▶ Exercise brief: Every line of the entries below that includes "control" belongs in the answer, copied as written.

Dataset items:
——
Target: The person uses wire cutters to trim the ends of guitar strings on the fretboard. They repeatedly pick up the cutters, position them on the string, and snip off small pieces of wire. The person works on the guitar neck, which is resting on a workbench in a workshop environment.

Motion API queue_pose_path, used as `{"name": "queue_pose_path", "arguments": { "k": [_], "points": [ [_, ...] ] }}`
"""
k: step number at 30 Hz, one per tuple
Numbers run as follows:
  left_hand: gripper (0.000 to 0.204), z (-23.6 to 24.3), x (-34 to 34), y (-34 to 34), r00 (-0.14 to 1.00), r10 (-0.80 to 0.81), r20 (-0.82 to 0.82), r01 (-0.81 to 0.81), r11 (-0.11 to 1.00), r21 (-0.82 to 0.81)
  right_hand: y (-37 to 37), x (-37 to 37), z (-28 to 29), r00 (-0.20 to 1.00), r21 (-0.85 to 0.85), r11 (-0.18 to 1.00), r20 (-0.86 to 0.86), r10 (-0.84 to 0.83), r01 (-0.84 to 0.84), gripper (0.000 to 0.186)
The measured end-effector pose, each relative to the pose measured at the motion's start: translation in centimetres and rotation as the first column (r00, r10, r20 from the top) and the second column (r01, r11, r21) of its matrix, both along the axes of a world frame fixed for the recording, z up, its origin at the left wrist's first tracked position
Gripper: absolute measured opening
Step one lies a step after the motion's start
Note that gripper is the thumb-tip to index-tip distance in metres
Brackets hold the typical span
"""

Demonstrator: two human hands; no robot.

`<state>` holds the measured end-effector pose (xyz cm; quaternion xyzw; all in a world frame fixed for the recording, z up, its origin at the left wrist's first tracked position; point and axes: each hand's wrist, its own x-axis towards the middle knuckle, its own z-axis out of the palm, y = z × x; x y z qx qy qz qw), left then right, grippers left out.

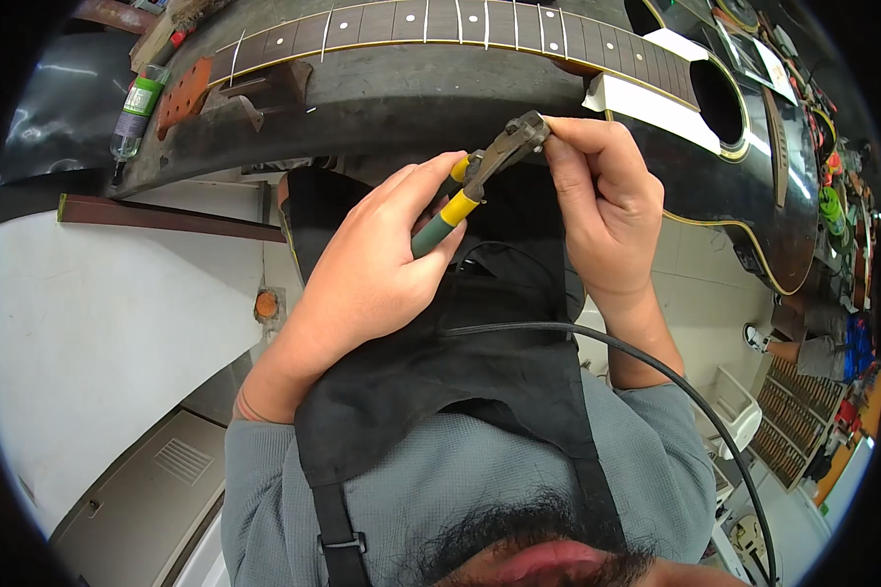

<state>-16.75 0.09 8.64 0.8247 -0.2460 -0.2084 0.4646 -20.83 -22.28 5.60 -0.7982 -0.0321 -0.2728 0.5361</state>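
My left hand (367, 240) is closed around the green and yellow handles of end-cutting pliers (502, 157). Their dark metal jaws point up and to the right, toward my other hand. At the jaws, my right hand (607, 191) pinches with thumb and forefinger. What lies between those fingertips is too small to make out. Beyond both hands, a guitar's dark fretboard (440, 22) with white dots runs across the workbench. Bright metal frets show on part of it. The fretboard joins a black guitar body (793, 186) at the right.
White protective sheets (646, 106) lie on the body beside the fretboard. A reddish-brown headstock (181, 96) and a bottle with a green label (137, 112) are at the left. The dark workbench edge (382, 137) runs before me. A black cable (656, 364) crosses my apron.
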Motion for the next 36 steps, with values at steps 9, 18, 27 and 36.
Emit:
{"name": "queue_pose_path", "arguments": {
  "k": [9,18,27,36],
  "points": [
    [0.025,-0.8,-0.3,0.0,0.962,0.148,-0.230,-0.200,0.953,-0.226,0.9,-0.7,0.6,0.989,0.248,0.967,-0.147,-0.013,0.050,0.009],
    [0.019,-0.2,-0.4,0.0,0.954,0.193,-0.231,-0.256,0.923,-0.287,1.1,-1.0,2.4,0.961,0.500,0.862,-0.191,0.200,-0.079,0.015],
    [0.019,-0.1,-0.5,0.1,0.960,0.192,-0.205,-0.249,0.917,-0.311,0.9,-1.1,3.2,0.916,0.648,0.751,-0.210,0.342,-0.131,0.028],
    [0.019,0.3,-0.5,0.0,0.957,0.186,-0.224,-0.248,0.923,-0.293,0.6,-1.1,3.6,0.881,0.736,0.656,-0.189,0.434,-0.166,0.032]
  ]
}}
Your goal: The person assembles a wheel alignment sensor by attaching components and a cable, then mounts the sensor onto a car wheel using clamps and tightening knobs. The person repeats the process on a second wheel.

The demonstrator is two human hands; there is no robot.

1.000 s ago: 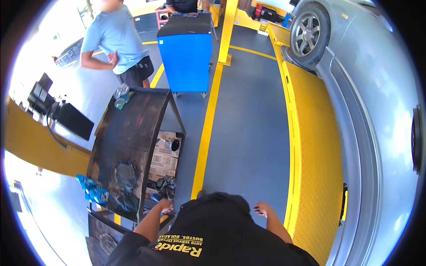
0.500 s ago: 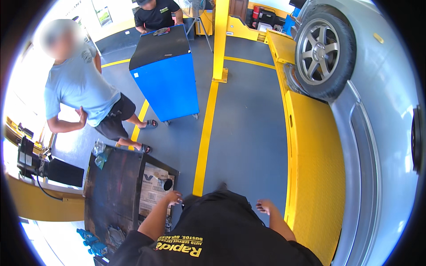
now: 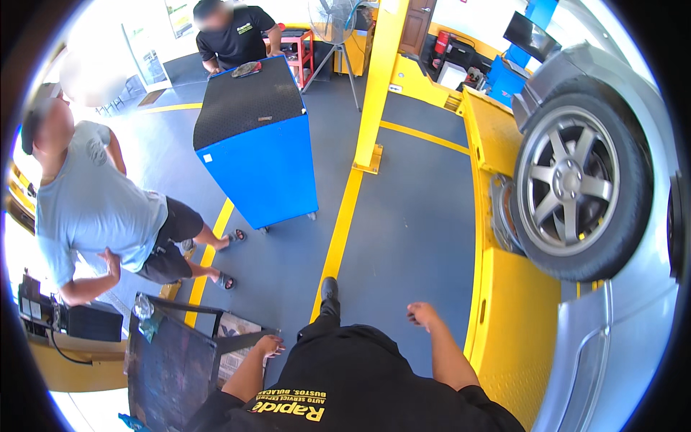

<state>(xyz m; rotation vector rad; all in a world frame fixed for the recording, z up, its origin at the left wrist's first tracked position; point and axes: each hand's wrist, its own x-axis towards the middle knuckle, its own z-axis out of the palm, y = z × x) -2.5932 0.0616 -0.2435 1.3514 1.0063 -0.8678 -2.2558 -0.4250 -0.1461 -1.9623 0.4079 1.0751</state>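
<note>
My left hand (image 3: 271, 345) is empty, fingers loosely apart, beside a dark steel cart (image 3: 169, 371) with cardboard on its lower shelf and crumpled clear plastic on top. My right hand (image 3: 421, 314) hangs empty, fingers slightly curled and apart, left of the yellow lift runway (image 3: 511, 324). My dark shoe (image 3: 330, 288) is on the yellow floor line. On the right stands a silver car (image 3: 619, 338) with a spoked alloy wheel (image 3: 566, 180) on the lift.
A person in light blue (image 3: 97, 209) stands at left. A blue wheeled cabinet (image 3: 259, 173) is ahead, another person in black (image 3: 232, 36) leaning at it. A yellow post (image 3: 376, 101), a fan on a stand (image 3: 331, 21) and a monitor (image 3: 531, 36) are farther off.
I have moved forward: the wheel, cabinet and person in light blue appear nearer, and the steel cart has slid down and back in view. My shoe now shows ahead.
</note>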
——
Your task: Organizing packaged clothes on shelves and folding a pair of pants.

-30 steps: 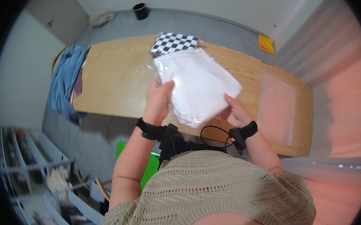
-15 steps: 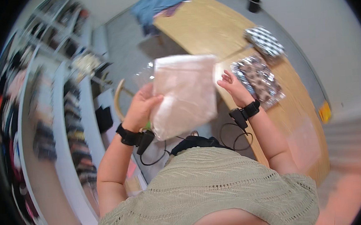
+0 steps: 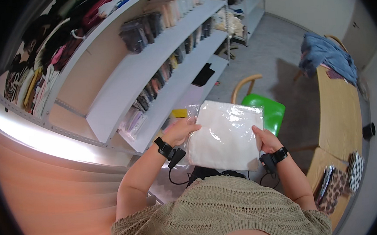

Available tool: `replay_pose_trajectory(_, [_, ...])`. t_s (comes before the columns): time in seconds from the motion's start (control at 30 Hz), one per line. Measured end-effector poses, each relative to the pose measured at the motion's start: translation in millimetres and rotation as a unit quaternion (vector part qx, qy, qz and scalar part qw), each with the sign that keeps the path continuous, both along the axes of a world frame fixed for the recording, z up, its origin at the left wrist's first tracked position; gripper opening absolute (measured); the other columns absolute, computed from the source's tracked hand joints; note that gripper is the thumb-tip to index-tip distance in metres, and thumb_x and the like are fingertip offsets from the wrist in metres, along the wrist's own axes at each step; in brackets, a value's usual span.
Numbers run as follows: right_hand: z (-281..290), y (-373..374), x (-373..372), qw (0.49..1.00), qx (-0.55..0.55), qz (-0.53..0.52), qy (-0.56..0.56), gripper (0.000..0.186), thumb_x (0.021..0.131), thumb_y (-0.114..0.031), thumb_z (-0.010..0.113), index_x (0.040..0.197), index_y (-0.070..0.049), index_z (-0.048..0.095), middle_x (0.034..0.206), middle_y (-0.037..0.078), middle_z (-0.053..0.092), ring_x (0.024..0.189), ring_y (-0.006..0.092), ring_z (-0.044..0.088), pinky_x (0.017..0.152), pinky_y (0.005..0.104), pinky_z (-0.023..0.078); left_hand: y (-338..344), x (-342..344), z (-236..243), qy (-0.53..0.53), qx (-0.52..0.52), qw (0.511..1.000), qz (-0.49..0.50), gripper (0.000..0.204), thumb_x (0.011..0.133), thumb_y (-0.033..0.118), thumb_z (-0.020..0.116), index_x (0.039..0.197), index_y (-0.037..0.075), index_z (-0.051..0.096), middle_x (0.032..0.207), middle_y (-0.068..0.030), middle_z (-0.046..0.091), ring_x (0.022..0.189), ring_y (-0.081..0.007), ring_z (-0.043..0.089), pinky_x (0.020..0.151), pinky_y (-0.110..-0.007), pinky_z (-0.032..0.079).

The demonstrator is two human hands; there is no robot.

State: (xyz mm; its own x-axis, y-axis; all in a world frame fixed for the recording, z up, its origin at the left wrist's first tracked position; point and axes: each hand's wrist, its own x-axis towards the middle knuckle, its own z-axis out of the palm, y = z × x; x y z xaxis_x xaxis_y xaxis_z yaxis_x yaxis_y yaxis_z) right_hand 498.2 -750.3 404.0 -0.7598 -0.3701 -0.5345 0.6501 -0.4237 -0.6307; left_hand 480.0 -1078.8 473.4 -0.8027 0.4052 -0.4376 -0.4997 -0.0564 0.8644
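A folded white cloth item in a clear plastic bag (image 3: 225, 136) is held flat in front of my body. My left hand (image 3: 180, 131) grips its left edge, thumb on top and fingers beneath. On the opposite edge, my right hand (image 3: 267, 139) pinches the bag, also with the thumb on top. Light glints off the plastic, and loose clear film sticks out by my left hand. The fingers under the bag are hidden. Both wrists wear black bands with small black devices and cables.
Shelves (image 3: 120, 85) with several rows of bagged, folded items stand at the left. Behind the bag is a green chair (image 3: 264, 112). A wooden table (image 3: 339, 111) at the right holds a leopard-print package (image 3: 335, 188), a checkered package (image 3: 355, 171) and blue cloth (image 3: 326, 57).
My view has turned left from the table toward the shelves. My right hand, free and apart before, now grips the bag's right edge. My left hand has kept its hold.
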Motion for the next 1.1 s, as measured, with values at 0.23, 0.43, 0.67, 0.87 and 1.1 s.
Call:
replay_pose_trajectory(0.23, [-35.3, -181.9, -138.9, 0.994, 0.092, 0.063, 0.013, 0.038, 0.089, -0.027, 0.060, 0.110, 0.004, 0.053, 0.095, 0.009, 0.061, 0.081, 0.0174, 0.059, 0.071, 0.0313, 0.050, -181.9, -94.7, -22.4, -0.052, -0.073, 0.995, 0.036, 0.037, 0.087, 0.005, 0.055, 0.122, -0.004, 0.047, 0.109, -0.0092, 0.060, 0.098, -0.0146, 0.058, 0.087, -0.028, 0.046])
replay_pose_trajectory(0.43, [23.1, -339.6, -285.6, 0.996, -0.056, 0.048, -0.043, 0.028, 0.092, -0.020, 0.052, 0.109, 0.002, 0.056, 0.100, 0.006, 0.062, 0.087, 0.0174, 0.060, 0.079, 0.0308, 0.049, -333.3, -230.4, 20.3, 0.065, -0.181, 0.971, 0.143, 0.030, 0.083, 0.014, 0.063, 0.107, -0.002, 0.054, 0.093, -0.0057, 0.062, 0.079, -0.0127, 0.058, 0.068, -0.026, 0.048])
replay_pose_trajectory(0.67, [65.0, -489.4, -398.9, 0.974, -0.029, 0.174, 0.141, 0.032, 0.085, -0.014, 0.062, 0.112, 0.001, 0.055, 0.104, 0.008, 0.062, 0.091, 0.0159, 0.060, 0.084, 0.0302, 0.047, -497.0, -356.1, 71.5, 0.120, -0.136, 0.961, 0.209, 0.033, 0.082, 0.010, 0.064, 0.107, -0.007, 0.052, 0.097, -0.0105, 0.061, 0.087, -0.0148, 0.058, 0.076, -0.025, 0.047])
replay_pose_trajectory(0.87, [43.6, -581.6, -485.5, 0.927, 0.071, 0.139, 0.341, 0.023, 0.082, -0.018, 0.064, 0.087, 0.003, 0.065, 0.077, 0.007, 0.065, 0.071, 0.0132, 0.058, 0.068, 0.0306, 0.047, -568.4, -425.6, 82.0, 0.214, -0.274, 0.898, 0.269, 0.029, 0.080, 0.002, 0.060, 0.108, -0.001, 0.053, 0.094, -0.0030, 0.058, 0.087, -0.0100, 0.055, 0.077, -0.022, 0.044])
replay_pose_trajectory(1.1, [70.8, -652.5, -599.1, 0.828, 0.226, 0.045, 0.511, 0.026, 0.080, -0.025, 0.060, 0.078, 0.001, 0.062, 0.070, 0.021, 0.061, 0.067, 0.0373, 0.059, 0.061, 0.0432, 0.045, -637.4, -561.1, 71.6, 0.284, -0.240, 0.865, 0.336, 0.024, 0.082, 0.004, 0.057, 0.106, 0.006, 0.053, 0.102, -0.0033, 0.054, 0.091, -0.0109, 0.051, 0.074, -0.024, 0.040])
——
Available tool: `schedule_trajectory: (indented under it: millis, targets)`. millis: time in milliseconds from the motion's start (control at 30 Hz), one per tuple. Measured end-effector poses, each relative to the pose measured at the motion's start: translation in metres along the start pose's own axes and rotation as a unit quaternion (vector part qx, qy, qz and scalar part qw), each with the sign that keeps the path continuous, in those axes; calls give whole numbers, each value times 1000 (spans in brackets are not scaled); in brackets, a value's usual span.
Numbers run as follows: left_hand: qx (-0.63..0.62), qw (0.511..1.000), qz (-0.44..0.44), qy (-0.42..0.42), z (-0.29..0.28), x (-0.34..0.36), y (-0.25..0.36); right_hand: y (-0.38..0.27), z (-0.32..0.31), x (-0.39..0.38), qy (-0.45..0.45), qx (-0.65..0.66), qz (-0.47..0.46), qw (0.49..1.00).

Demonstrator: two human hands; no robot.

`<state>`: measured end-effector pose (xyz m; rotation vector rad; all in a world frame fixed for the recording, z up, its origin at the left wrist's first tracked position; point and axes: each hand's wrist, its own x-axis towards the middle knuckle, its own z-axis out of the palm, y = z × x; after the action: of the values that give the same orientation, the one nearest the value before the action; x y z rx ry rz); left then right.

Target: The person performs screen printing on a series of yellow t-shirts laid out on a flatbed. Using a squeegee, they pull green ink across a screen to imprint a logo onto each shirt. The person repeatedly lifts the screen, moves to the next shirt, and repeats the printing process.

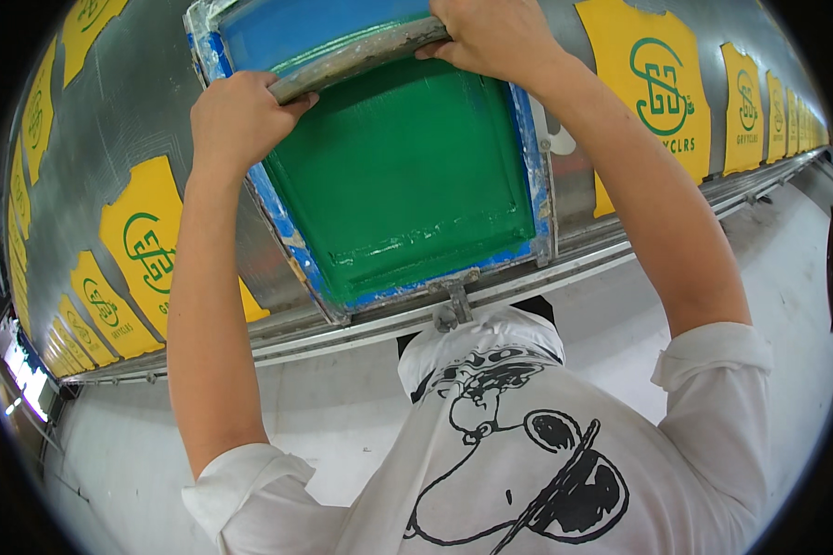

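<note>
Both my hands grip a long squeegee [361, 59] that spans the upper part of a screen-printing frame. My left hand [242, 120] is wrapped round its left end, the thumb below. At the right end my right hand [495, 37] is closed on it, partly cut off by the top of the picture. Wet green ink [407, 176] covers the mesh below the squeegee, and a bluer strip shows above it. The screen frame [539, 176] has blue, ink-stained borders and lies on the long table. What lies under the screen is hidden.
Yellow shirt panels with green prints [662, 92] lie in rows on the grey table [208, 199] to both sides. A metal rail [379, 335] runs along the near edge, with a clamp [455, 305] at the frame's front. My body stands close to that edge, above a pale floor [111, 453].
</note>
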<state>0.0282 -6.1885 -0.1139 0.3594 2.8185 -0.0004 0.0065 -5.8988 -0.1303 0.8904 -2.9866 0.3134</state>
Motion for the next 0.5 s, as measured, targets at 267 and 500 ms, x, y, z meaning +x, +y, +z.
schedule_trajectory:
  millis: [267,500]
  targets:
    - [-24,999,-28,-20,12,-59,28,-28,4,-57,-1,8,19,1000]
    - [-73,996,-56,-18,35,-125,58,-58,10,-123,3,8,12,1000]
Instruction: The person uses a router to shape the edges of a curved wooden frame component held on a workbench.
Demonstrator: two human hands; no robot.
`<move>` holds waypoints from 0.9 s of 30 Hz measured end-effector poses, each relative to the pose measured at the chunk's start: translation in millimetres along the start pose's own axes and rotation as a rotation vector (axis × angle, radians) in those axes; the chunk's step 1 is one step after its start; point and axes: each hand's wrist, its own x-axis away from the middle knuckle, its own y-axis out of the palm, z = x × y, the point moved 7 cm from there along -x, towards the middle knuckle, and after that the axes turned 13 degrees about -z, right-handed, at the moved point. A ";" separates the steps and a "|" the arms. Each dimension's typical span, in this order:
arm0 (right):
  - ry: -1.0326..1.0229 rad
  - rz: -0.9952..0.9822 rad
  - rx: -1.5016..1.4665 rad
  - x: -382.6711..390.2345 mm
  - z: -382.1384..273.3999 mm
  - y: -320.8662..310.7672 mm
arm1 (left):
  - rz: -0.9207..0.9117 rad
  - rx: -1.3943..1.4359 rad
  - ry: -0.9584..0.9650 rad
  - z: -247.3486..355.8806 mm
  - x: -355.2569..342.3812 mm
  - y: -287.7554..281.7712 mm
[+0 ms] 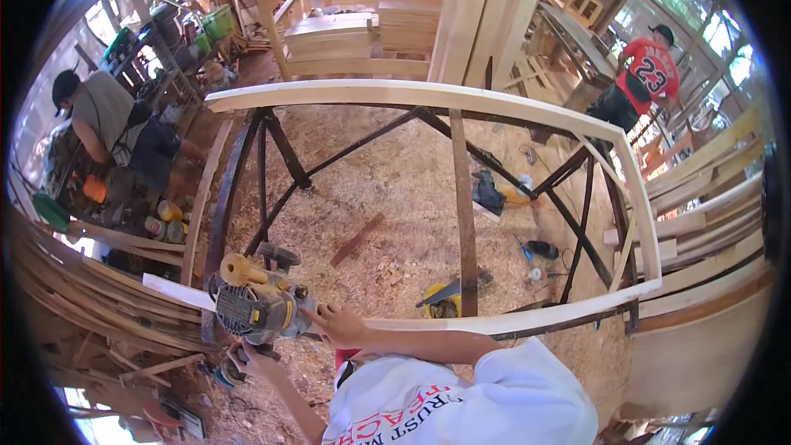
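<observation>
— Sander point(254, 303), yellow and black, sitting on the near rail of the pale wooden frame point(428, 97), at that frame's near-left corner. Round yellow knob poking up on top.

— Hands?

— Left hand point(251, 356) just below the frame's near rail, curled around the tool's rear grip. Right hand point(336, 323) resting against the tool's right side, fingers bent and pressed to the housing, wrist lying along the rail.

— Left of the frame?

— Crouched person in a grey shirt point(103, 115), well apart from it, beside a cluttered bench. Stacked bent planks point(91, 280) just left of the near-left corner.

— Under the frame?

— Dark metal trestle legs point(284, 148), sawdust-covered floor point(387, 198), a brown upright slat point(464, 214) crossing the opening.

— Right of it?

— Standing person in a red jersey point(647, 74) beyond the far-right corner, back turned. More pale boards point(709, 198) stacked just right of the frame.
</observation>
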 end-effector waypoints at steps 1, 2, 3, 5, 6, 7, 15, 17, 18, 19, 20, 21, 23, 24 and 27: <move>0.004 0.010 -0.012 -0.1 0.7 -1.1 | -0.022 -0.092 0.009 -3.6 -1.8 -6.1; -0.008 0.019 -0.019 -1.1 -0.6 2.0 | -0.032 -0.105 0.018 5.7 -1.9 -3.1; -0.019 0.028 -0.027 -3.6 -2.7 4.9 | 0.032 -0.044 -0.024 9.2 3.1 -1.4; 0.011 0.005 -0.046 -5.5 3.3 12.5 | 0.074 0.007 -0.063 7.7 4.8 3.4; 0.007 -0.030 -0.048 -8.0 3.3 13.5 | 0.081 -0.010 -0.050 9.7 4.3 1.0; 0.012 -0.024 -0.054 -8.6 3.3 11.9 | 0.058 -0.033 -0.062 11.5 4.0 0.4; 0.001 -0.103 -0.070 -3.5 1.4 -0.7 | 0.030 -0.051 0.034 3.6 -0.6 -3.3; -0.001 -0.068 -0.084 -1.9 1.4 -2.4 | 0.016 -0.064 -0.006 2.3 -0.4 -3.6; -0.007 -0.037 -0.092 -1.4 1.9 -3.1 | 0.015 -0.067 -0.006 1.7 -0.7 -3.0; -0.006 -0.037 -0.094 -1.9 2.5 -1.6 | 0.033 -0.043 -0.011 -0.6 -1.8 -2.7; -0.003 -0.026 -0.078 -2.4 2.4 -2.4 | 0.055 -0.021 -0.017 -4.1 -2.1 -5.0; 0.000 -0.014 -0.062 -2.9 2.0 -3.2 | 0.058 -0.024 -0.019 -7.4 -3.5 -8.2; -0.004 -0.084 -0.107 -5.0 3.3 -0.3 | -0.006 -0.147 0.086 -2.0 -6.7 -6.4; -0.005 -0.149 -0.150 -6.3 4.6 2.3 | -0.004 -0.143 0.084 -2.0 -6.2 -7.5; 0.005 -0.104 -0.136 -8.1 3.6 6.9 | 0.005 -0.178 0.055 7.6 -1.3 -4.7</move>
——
▶ Answer box:
Available tool: `replay_pose_trajectory(_, [_, ...])`. t_s (comes before the columns): time in seconds from the motion's start (control at 30 Hz), one per line. Measured end-effector poses, each relative to the pose measured at the motion's start: translation in millimetres and rotation as a unit quaternion (vector part qx, qy, qz and scalar part qw), each with the sign that keeps the path continuous, both along the axes of a world frame fixed for the recording, z up, its origin at the left wrist's first tracked position; gripper opening absolute (measured); the other columns absolute, computed from the source's tracked hand joints; note that gripper is the thumb-tip to index-tip distance in metres, and thumb_x and the like are fingertip offsets from the wrist in metres, along the wrist's own axes at each step; in brackets, a value's usual span.
Available tool: `schedule_trajectory: (indented under it: millis, targets)`. millis: time in milliseconds from the motion's start (control at 30 Hz), one per tuple. Measured end-effector poses, each relative to the pose measured at the motion's start: translation in metres along the start pose's own axes and rotation as a unit quaternion (vector part qx, qy, qz and scalar part qw), each with the sign that keeps the path continuous, in those axes; calls give whole numbers, each value times 1000 (spans in brackets are not scaled); in brackets, a value's usual span.

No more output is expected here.